Communist Body/Fascist Body
That Self
Anima Mundi
Program 2
34:03 min, color, sound
Positive Zero
Night Sea Crossing Conjunction
The Observer with Remy Zaugg
Program 2 includes Nightsea Crossing Conjunction, one of a series of ritualistic performances, begun in 1981 and performed in sites around the world, in which the artists sat across from one another, motionless and silent, seven hours a day for 16 consecutive days. This document records a performance of this piece in Australia.
Abramovic/Ulay
Continental Videoseries (1983-1986)
1983-1986, 2:35:31 hr, b&w and color
Program 1.
City of Angels 1983, 21:37 min, color, sound
Terra Degli Dea Madre 1984, 15:40 min, color, sound
Terminal Garden 1986, 20:14 min, color, sound
"To have the most original moment of a culture represented as a living being," Ulay wrote, the artists began a series of works, compiled in Program 1, in which they attempted to evoke the essence of a culture through a symbolic representation of time, place, and people.
The "sacred site" for the metaphorical City of Angels is the ruined temple of Ayutthaya in Thailand, where, posed as tableaux vivants, Thai people are captured in super-natural images of striking visual drama. Arrested in moments of ritual gesture, sculpted in time, they are presented as iconic beings who embody the memory and spirit of traditional Thai culture, at once living and dead. A ritualistic text by Rama VI of Thailand is the haunting accompaniment to this cultural elegy.
In Terra degli dea madre, the artists traveled to Sicily to continue their project of creating living representations of a culture. Again the formal, theatrical device of the tableau vivant is used to lyrical effect, in a metaphorical rendering of time and place. Creating a heightened tension from the dualities of motion and stasis, time and timelessness, male and female, the artists suggest an elemental, almost mystical affinity of the people to their culture and land.
Produced at the Massachusetts Institute of Technology, Terminal Garden is a cultural study that locates the "sacred site" of contemporary America in a technological environment of media and information. As advertising slogans are spoken in a computer-processed voiceover, the camera methodically pans the Terminal Garden, a technological information research center at M.I.T.'s Media Lab. Motionless children have been positioned throughout this matrix of computer terminals and glowing video monitors, suggesting a culture transfixed by the televised and the transmitted.
Program 2.
China Ring 1:38 hr, b&w and color, sound.
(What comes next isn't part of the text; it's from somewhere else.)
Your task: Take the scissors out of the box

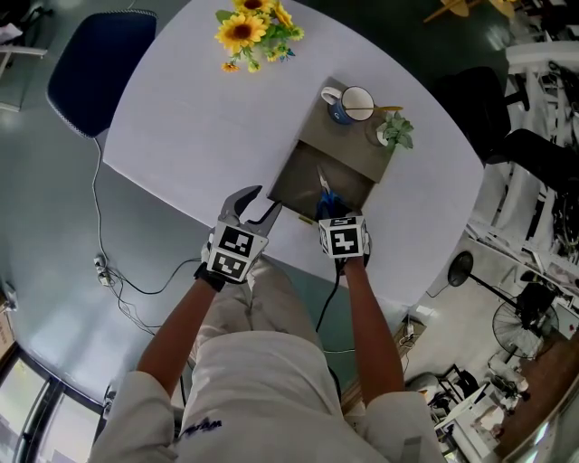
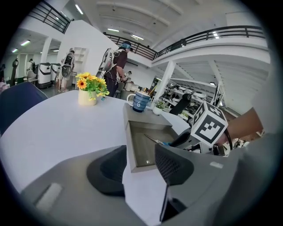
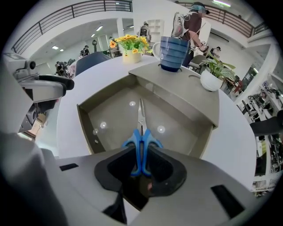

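Note:
A grey open box (image 1: 291, 172) sits near the front edge of the white table (image 1: 181, 118). Blue-handled scissors (image 1: 324, 194) lie inside it, blades pointing away. My right gripper (image 1: 333, 210) points steeply down into the box. In the right gripper view its pads press on both sides of the scissors' blue handles (image 3: 141, 148), so the right gripper (image 3: 141, 165) is shut on them. My left gripper (image 1: 264, 201) is at the box's front left corner. In the left gripper view, that corner (image 2: 135, 161) stands between the pads of the left gripper (image 2: 135, 170), which close on it.
A blue mug (image 1: 348, 104) and a small potted plant (image 1: 393, 131) stand on the box's covered far part. A vase of sunflowers (image 1: 253, 27) is at the table's far side, a blue chair (image 1: 95, 54) to the left. People stand in the hall behind.

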Demonstrator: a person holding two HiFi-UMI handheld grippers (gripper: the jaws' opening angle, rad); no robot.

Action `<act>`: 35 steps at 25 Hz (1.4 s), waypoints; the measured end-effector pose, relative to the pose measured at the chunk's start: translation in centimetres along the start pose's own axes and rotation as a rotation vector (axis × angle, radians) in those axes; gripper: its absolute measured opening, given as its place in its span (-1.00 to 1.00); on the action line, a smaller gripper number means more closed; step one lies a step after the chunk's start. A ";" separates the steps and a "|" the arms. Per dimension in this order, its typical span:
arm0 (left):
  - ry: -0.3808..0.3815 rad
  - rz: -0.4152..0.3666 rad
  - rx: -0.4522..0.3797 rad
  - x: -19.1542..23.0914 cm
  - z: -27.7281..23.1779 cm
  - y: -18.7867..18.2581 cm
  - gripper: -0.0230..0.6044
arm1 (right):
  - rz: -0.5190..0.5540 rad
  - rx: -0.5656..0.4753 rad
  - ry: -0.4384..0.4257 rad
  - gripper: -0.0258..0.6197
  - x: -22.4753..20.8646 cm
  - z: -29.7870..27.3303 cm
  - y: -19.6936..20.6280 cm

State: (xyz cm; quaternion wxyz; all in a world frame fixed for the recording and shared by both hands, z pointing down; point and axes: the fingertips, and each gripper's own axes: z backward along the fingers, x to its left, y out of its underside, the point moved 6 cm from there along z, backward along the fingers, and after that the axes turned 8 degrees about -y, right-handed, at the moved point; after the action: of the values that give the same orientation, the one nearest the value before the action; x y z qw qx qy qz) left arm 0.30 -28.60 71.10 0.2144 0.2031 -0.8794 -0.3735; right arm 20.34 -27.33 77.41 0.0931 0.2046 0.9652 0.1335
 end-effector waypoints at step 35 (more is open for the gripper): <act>-0.060 -0.112 -0.136 -0.1 5.1 -7.9 -0.30 | -0.174 -0.189 -0.042 -0.65 0.6 6.3 0.7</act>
State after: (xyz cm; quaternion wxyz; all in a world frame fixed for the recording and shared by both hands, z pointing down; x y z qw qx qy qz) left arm -0.73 -30.70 62.02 0.1800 0.2256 -0.8454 -0.4495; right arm 21.49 -25.08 71.61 0.1435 0.1133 0.9603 0.2109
Program 2 presents China Ring, an "unedited video notebook" that documents the artists' journey to the Great Wall of China in preparation for their final collaborative project. For this ambitious project, each artist was to walk alone along the length of the Great Wall — Ulay starting from the western end, Abramovic from the east — and eventually meet in the middle.